ライトアップ…に違いはないのだが…イメージとちょっと違った…しかし神々しい。

『暗闇の中の希望』ってこんなものなのかもしれない。不安と緊張ばかりの心で、そう思った。
希望があっても周りが暗闇であることに変わりはない。でもそこに希望があることで、暗闇を歩くことに意味や理由が生まれる。
どこかドキドキしながら金色の松の形を眺めて、絶望と希望について、盛り土工事を見つめる人々の過去と未来について、少しの間思いをはせた。


真っ暗な停留所

そしてやっぱり暗い道を戻り、BRTの停留所へ戻る。
そこで帰りのBRTを待つのだが、

そこの暗さと景色が、今でも鮮烈に心に残っている。

停留所の存在すら近づいてみないとわからない。
腕時計も懐中電灯で照らさないと見えない。
あまりにも暗く、もしバスが来なかったら、なんて嫌なことばかり考えてしまう。

バスがやってくるはずの通りは、海と直角になっている。

通りの丘側のほうは、街灯や建物がまばらにある。しかし、バス停の少し山側で途切れている。バス停の周りから海にかけては、ひたすら土の盛られた更地。

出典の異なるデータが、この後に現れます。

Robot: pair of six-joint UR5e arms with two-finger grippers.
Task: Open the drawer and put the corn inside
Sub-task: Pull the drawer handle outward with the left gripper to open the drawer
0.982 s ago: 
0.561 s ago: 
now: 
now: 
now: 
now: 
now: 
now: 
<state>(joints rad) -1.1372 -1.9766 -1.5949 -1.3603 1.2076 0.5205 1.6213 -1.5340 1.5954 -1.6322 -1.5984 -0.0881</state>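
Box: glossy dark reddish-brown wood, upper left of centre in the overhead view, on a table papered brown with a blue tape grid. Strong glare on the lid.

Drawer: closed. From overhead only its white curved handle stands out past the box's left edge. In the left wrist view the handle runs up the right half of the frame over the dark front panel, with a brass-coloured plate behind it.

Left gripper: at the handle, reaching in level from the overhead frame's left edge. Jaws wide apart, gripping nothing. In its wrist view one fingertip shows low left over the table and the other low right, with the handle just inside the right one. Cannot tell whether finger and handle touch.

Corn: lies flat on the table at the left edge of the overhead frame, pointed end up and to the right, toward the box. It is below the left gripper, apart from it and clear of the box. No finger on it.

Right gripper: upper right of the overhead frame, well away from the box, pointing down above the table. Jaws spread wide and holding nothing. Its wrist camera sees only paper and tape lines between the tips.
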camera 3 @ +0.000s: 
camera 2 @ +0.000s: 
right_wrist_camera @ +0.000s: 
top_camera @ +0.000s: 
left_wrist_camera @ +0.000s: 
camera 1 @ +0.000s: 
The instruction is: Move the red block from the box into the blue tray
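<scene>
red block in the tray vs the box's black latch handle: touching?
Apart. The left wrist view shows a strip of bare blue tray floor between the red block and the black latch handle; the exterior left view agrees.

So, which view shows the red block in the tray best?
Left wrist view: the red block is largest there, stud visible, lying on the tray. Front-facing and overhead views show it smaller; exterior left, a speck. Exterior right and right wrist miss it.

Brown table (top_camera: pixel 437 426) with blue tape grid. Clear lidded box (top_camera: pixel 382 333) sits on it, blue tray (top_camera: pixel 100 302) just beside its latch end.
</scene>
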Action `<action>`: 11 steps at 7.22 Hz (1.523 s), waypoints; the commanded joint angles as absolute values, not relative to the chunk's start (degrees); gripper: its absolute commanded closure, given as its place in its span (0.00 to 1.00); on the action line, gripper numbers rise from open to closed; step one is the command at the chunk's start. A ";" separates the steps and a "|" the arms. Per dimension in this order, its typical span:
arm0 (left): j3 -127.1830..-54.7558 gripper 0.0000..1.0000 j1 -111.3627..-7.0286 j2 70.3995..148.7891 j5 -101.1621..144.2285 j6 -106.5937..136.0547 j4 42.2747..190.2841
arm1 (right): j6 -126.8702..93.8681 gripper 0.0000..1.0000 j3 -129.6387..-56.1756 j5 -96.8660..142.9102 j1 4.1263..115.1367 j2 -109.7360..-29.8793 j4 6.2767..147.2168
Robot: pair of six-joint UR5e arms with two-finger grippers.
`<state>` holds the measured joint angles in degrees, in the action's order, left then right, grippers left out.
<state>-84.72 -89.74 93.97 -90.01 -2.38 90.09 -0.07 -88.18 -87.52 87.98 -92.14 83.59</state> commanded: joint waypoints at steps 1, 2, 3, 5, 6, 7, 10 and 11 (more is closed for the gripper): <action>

街灯や建物が途切れている理由について、考えてしまった。
2011年までは、この位置から松原にかけても民家があったんだろうか、―

暗さのわりに、見える星の数も少なかった。


しかし、先ほど私が松に向かって歩いた、暗闇のエリア。
あそこも一面松林だったはずだが、残りの松はどこに流れていったのか。
松も街並みも一切合切なくなってしまった、となると、さぞやショッキングだったろう。

いっそ全部の松が流れてしまって、松林の存在が思い出になってしまえば、何もなかったように復興の工事が始まったのだろうか。
あるいは何本か残れば、こんな風に寂しくはならなかったのか。

2本でも0本でもなく、ただ1本だけ残った松。
闇夜に遠く照らされる松は、そこに松林があったことを示す標のように見えた。